And yet, on another level, he needed to. It had been so long waiting for this that the thing was legend. He'd never truly believed that anyone would get it back to Earth at all, let alone in his lifetime, for him to work on.

"Take a look." The other scientist's face told the answer, even as he nodded invitingly to the sheet. Shears might be controlling his excitement for the sake of professionalism, but he was only barely managing it.

Tentatively, Mycroft twitched back the sheet and for a moment the pair regarded the specimen in silence. The huge head, the fearsome teeth, the impenetrable exoskeleton. It was alien in every sense of the word, and a long minute passed before they moved to don gloves and masks, switching on the recorder which would log what they did here.

The first cut was a nervous one. After so many stories about what these things could do, they weren't about to take risks, and Shears barely scratched the deep black of the surface. His hands were shaking, and they looked at each other for a long moment before he tried again. This time blood welled slowly in the cut, and rolled down the body to eat through the table. The water below hissed as the first drops began to fall, quickly neutralised.

"Tough exoskeleton," Mycroft said, surprised at the steadiness of his own voice. "Perhaps to ensure protection from predators on its home world?"

Shears was staring at the beast, caught between revulsion and wonder. "Predators? What sort of thing could hunt something like that?"

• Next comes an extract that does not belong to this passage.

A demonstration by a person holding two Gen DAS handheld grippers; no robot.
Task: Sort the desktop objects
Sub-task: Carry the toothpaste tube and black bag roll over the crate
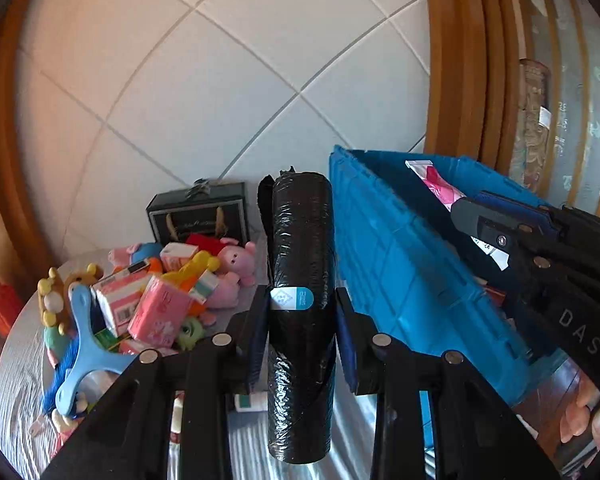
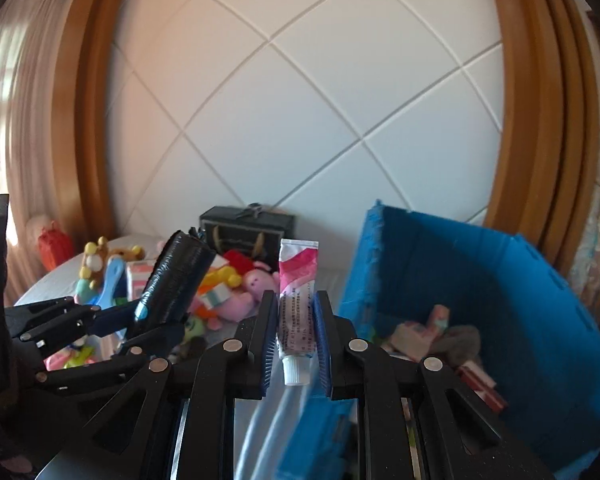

There was nothing that hunted anymore here, at least not in the conventional manner. The People had seen to that. Smaller predators had been defeated, or died when they could not compete with the People for food. Larger predators were hunted, ruthlessly, in packs until no more walked the earth. Now, there were only the People, and the Thinking Food.


"Huh! Now, that's odd," Shears said out loud, probing only cautiously even now when most of the blood had drained away.

"What is?" Mycroft craned to see. "I don't see anything which shouldn't be there."

"You don't see anything that should be either," Shears said flatly. "Where are the reproductive organs?"

"It was speculated that they might reproduce like ants," Mycroft said. "Maybe the males are separate. This one could be neuter."

"Okay, so where are the digestive organs then?" Shears demanded. "It's a predator. A big predator. It should have a great big digestive system to support its great big self when it's eating great big hunks of meat." The professional language was long gone now. Maybe they could re-record later, script a version where they sounded less than shell-shocked. It wasn't as though the Company was going to ever allow this report near anyone who might peer-review it. "All of this talk of aliens. Has anyone reported any samples of alien dung?"

They hadn't, Mycroft knew. He knew most of the database of specimens by heart. "Maybe they excrete differently."

"Maybe." Shears sounded doubtful though. "Any meat-eater though, should have a whole lot of stuff to excrete. I'm not seeing any appropriate orifices." He eyed the specimen. "Let's have a look at that head."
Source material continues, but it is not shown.